Qualified 529 Plan Withdrawals 

Previously, qualified 529 plan withdrawals were limited to withdrawals used to pay for higher education expenses at eligible colleges and universities. Specifically, that meant schools that are eligible to participate in federal student aid programs.

Withdrawals are limited to certain expenses, including:

  • Tuition and fees
  • Room and board for students attending at least half-time
  • Books, supplies, and equipment, including computers
  • Equipment or services required for special needs students

Parents can make annual 529 plan withdrawals up to the amount required to cover any of these associated costs tax-free.


Withdrawals for any other purpose other than qualified education expenses are subject to a 10% tax penalty, and parents are also required to pay ordinary income tax on earnings. 

Using 529 Plan Withdrawals for Private Education

Under the updated tax code, parents can withdraw up to $10,000 per year to pay for tuition, books, and other eligible expenses at private elementary and high schools. That includes both religious and charter schools that enroll students from kindergarten through 12th grade. These withdrawals are tax-free as long as they're used for qualified education expenses.

The $10,000 withdrawal limit aligns neatly with the average annual cost of private education. For the 2021-2022 academic year, the average private school tuition is $11,870. Private elementary school tuition is nearly $5,000 less expensive than private high-school tuition.

Should You Use 529 Plan Money for Private School? 

At first glance, the expansion of 529 plan withdrawals seems like an obvious benefit. For parents, however, the question is whether it makes sense to use 529 plan withdrawals to cover these costs. The answer hinges on several factors, including how much you have saved in 529 plan assets, how much you're paying for private tuition, how much you anticipate your child's college expenses will be, and what you're continuing to add into the plan on their behalf. 

Suppose, for instance, that you open a 529 account for your child at birth, and you take advantage of the IRS rule for front-loading. This rule allows you to make five years' worth of contributions at once, up to the annual gift tax exclusion limit. The gift tax applies to financial gifts you make to someone else. For 2021, the annual exclusion is $15,000 per child, increasing to $16,000 in tax year 2022. Married couples filing jointly can double the maximum; $30,000 per child in 2021 or $32,000 per child in 2022. 

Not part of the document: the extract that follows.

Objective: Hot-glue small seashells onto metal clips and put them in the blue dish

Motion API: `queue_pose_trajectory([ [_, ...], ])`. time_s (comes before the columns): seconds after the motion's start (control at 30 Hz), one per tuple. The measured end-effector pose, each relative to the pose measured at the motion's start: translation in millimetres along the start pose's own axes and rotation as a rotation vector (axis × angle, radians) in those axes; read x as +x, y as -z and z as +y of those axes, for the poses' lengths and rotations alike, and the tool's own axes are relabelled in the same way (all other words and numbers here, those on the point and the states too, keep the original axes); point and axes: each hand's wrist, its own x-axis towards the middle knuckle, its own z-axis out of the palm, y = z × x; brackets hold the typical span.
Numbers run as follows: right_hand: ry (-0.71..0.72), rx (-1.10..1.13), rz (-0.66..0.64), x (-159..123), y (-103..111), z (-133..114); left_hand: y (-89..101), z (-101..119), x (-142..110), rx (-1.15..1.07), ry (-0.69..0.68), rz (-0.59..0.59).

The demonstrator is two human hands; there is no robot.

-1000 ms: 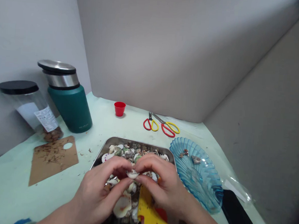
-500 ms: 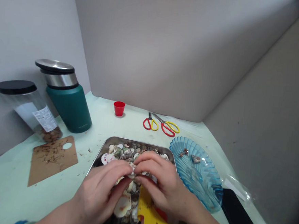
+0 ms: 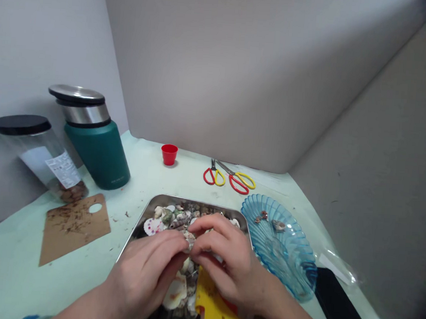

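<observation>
Over the metal tray of seashells, my left hand and my right hand meet fingertip to fingertip. Both are closed in a pinch around a small pale shell, mostly hidden by the fingers. Beneath them lie several mixed shells, among them a white scallop shell with purple spots and a larger cream scallop shell. A yellow tool with a red part, in shape like a glue gun, rests over the tray's near right side, just below my right hand.
Right of the tray stands a blue fluted glass dish holding a few small shell pieces. Behind are two pairs of scissors and a red cup. On the left are a green bottle, a clear jar and a brown board.
My right fingers have shifted slightly around the shell, and the index finger is raised a little more. My left hand stays almost in place. The tray and other things have not moved.
</observation>
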Motion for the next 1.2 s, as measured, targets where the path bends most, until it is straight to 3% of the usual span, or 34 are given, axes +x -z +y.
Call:
queue_pose_trajectory([
  [0.17,-0.054,0.021,0.065,-1.6,-1.5,4.4,1.7,1.6,2.1,-0.015,0.018,0.003],
  [0.47,-0.053,0.036,0.016,-0.6,-2.1,3.2,6.1,3.5,9.4,-0.179,0.068,-0.024],
  [0.73,-0.079,0.088,0.037,-1.4,-5.3,8.1,12.2,6.9,17.4,-0.300,0.212,-0.105],
  [0.97,-0.048,0.076,0.015,-1.2,-2.1,5.2,9.7,4.3,13.6,-0.298,0.141,-0.109],
  [1.2,-0.023,-0.034,-0.013,-1.0,0.4,1.1,0.7,-1.8,2.0,-0.070,-0.034,-0.043],
])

If you were to contribute $150,000 upfront and earn a 6% annual return, the account would grow to more than $202,000 by your child's fifth birthday. At that point, you might enroll them in private elementary school, and you'd be able to begin making new contributions to the plan. If you were to continue to maximize the annual exclusion limit, your contributions would exceed the $10,000 withdrawals for private education. And if you were to continue to earn the same 6% average annual return, your plan savings would continue to grow. 

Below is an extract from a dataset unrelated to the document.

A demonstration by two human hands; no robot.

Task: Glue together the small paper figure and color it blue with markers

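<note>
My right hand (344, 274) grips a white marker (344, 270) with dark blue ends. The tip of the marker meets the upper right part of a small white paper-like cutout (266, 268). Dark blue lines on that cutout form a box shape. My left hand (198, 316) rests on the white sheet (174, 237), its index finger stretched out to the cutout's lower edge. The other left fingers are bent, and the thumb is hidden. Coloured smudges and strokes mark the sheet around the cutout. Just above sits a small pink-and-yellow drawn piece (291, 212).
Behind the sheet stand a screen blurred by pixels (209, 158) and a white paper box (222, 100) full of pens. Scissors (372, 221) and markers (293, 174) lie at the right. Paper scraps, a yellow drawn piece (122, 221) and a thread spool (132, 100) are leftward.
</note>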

This example assumes a best-case scenario. For parents who aren't able to front-load an account, get a later start on saving, or are contributing well below the annual gift tax exclusion limit, withdrawing $10,000 each year for private school could leave their child short when it's time to pay for college expenses. College, by comparison, usually costs much more than elementary or secondary school. According to the College Board, the average tuition rate for a public four-year university was $26,820 for 2020; that increases to $36,880 for private colleges and universities.


Money in a 529 plan that is not used for college can be transferred to another beneficiary. That can include yourself, your spouse, or another child. The funds still must be used for education, though.

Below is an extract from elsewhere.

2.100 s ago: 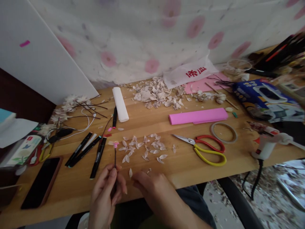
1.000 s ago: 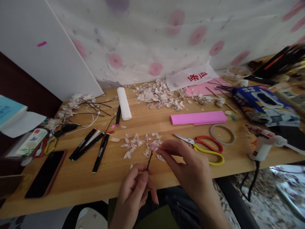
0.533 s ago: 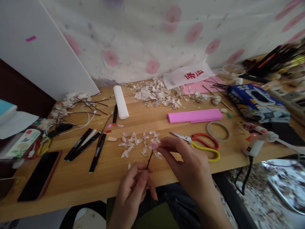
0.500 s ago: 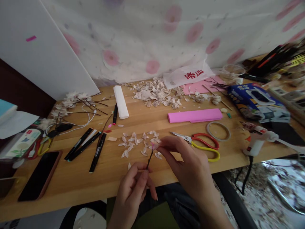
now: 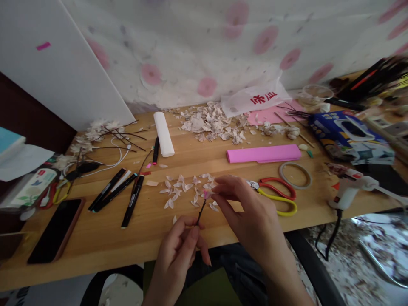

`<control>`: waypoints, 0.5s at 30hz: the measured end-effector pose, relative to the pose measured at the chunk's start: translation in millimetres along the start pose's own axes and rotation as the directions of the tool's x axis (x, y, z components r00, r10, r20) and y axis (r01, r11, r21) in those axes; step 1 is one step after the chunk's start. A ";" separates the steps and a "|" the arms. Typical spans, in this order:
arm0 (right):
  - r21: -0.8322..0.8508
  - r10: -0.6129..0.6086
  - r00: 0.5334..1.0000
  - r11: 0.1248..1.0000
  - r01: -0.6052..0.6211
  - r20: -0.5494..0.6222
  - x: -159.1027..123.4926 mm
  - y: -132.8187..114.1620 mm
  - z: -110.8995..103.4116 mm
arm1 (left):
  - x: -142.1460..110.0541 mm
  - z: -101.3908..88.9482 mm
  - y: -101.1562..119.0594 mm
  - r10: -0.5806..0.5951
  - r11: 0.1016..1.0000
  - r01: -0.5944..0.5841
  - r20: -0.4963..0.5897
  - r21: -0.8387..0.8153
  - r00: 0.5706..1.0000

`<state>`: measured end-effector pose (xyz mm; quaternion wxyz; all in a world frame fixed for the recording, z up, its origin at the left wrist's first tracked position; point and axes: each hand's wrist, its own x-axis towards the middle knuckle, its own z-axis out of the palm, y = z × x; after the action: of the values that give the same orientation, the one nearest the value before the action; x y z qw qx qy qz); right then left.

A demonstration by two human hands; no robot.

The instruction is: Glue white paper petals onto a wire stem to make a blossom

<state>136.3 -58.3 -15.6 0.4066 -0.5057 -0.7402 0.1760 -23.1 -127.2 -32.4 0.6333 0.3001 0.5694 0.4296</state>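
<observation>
Gripping stem (image 5: 202,211) in left hand (image 5: 180,248), above desk (image 5: 108,240) near loose petals (image 5: 185,186); pinching petal (image 5: 209,193) at pink tip (image 5: 205,194) with right hand (image 5: 251,210). Possibly prone to creasing under overtight pinching, or shifting from early release.

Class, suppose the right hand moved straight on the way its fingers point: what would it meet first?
Probably the pink tip of the dark stem held in the left hand; it sits just ahead of the right hand. Scattered petals show beyond, seemingly lower, though one view leaves depth unclear.
</observation>
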 end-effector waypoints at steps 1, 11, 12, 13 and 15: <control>-0.010 -0.001 1.000 1.000 0.001 0.000 0.0 -0.3 0.2 | 0.2 0.4 -0.2 0.006 1.000 -0.006 -0.004 0.005 1.000; 0.087 0.132 0.990 0.988 -0.128 -0.044 -1.9 1.7 0.4 | 5.7 -2.2 -3.3 -0.012 0.998 0.014 0.027 -0.059 1.000; 0.152 0.174 0.982 0.975 -0.161 -0.075 -2.6 2.6 -0.1 | 7.4 -3.7 -4.6 -0.021 0.995 0.024 0.040 -0.094 0.999; 0.228 0.218 0.971 0.955 -0.191 -0.099 -3.6 3.3 -0.1 | 9.3 -5.2 -6.2 -0.023 0.990 0.031 0.057 -0.135 0.998; 0.398 0.308 0.948 0.882 -0.252 -0.082 -6.1 3.5 2.1 | 12.9 -7.7 -10.7 -0.002 0.974 0.026 0.108 -0.224 0.994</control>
<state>137.8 -61.9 -21.8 0.5196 -0.5299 -0.5794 0.3371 -28.6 -121.4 -49.1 0.6958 0.2451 0.4845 0.4701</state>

Using a Coverdell ESA as a Private Education Alternative

If you're on the fence about using 529 plan withdrawals for a private school, there is another option, a Coverdell Education Savings Account (ESA). These accounts also allow parents to save for higher education in a tax-advantaged way, but they can also be used to pay for K-12 expenses. 

There are some key differences to be aware of if you're considering a Coverdell. First, you can only contribute to one of these accounts for your child until they reach age 18. There are no age restrictions with a 529 plan. 

Next, the annual contribution limit to a Coverdell ESA is capped at $2,000 for 2021 and 2022, and the maximum lifetime contribution to one of these plans is $36,000 per child. By comparison, you can contribute significantly more to a 529 plan annually, and the lifetime contribution limit for some 529 plans can be much higher, depending on which state's plan you choose. 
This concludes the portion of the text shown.